Exercise ▸
Return all of the data verbatim, dropping any picture.

Recorded data ▸
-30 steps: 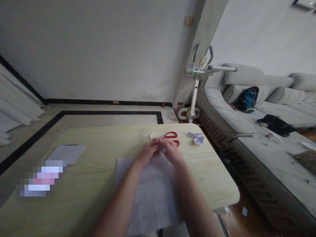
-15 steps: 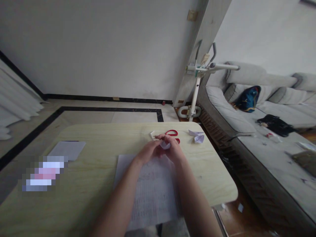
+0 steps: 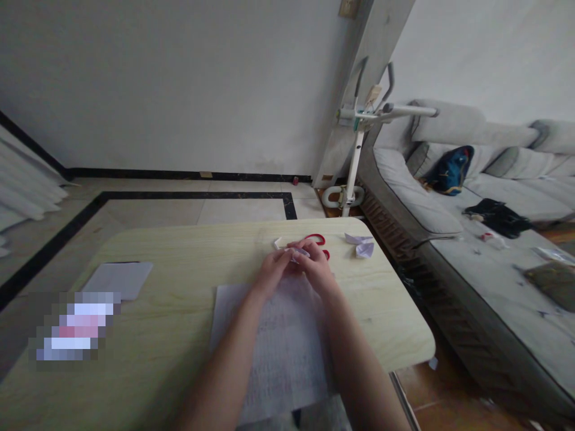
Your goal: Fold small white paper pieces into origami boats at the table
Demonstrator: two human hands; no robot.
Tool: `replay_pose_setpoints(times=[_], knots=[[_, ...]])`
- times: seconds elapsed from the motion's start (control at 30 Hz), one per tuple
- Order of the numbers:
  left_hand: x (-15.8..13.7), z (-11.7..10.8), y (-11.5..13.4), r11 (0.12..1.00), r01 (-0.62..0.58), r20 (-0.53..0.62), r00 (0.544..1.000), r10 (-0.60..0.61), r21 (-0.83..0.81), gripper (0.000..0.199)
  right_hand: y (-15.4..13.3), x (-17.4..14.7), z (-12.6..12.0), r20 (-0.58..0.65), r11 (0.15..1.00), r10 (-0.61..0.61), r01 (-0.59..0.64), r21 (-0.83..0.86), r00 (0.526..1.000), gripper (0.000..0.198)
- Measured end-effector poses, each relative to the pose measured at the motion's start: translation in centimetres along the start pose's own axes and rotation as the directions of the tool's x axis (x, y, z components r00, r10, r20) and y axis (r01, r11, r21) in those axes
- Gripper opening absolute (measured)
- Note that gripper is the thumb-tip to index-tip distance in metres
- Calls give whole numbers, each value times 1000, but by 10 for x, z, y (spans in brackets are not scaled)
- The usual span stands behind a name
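The left hand (image 3: 274, 270) and right hand (image 3: 318, 269) pinch a small paper (image 3: 300, 255), seemingly to steady it from both sides; it sits near the far edge of the sheet (image 3: 283, 353); scissors (image 3: 318, 236) lie just beyond, presumably for easy reach.

A small piece of pale, faintly lilac paper (image 3: 300, 258) is held just right of the scene's middle, towards the far side, mostly covered so that only a slim part shows, its full shape unclear.
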State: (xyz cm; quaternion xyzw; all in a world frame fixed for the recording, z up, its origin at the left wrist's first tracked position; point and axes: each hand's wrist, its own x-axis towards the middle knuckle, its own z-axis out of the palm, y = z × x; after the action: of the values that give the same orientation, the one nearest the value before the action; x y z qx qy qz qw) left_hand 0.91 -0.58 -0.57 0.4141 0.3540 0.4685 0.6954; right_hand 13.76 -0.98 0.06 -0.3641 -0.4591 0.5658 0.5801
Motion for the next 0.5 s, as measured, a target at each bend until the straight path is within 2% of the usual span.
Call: replay_pose_setpoints(times=[0.17,0.3,0.4,0.5], knots=[[-2,5,6,997,-67,-74,995,70,47,45,2,3,-2,-101,967,-115,88,-239,988,19],[-1,6,5,987,-127,-102,985,137,99,46,4,5,-2,-133,934,-162,109,-340,978,22],[1,6,0,963,-168,-152,968,202,212,48,7,5,-3,-167,909,-191,110,-402,967,22],[5,5,-6,908,-230,-202,928,313,351,45,11,5,-3,-171,896,-206,115,-428,964,24]])
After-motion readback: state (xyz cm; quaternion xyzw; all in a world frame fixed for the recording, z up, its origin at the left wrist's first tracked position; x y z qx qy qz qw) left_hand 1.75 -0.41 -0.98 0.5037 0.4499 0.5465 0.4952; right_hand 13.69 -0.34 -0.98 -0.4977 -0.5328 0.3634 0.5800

Response to this exercise ▸
-30 steps: 
-15 steps: 
+0 steps: 
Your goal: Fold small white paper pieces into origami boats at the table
Demonstrator: two human hands; no robot.
Tool: `replay_pose_setpoints(times=[_], knots=[[_, ...]])`
- times: seconds elapsed from the motion's start (control at 30 Hz), one per tuple
- Order of the numbers:
  left_hand: x (-15.8..13.7), z (-11.7..10.8), y (-11.5..13.4), r11 (0.12..1.00), r01 (-0.62..0.58), r20 (-0.53..0.62), r00 (0.544..1.000), r10 (-0.60..0.61), r21 (-0.83..0.81), gripper (0.000..0.199)
  right_hand: y (-15.4..13.3), x (-17.4..14.7), z (-12.6..12.0), r20 (-0.58..0.65), r11 (0.15..1.00), r10 (-0.61..0.61), r01 (-0.59..0.64), r21 (-0.83..0.86), r00 (0.526..1.000), gripper (0.000..0.198)
- Measured end-effector poses, each relative to the pose measured at the motion's start: translation in centimetres along the start pose's own axes and rotation as the directions of the tool's x axis (x, y, z components r00, r10, r20) and y axis (r01, r11, r21) in those axes
- Gripper opening absolute (measured)
- Note that gripper is the thumb-tip to index-tip distance in metres
- Calls give whole numbers, each value times 1000, but by 10 for x, z, y (spans in brackets are not scaled)
- The usual span stands behind a name
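The left hand (image 3: 274, 270) and right hand (image 3: 318, 269) pinch a small paper (image 3: 300, 255), seemingly to steady it from both sides; it sits near the far edge of the sheet (image 3: 283, 353); scissors (image 3: 318, 236) lie just beyond, presumably for easy reach.

A small piece of pale, faintly lilac paper (image 3: 300, 258) is held just right of the scene's middle, towards the far side, mostly covered so that only a slim part shows, its full shape unclear.
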State: (xyz cm; quaternion xyzw; all in a world frame fixed for the recording, z up, its origin at the left wrist's first tracked position; point and axes: each hand's wrist, its own x-axis towards the middle knuckle, its own z-axis out of the palm, y = z × x; after the action: of the values that give the same orientation, the one nearest the value before the action; x y z qx qy qz qw) left_hand 0.91 -0.58 -0.57 0.4141 0.3540 0.4685 0.6954; right_hand 13.76 -0.98 0.06 -0.3641 -0.4591 0.5658 0.5801
Motion for the next 0.5 s, as measured, a target at each bend until the straight path is within 2% of the usual span.
Call: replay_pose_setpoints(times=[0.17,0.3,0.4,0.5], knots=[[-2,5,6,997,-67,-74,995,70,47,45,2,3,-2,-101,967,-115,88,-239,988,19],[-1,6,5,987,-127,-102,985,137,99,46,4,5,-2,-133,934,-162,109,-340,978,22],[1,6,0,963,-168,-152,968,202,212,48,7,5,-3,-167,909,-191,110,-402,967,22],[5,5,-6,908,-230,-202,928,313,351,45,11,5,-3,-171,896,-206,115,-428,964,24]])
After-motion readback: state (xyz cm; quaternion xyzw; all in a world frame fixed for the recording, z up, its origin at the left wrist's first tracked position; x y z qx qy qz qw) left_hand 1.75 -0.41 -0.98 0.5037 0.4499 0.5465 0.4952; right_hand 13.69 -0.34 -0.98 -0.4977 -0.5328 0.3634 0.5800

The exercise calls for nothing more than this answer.